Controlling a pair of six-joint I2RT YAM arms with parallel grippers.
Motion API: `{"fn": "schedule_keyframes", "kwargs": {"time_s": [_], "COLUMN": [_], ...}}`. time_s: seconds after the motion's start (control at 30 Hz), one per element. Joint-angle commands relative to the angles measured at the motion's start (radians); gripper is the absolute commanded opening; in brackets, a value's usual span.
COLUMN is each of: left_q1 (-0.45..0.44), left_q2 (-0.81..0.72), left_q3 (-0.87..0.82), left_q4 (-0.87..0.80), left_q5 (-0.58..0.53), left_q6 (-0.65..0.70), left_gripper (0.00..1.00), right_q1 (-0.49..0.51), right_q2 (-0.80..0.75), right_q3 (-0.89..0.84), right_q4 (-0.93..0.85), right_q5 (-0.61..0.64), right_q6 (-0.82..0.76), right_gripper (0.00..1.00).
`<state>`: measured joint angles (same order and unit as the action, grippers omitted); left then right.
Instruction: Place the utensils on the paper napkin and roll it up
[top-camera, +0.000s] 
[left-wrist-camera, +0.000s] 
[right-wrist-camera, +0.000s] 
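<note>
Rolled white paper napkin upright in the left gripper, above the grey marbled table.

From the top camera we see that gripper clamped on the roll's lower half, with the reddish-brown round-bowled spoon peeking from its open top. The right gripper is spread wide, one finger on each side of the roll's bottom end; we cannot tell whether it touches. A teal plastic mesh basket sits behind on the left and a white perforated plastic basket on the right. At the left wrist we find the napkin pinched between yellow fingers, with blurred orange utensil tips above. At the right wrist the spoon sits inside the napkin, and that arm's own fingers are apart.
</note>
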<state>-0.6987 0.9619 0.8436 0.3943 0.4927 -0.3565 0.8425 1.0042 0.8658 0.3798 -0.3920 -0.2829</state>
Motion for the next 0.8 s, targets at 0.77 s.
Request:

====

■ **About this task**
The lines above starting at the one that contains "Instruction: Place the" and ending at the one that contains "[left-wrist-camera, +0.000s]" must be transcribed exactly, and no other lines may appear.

■ **Expected output**
Instruction: Place the utensils on the paper napkin and roll it up
[top-camera, +0.000s] 
[left-wrist-camera, +0.000s] 

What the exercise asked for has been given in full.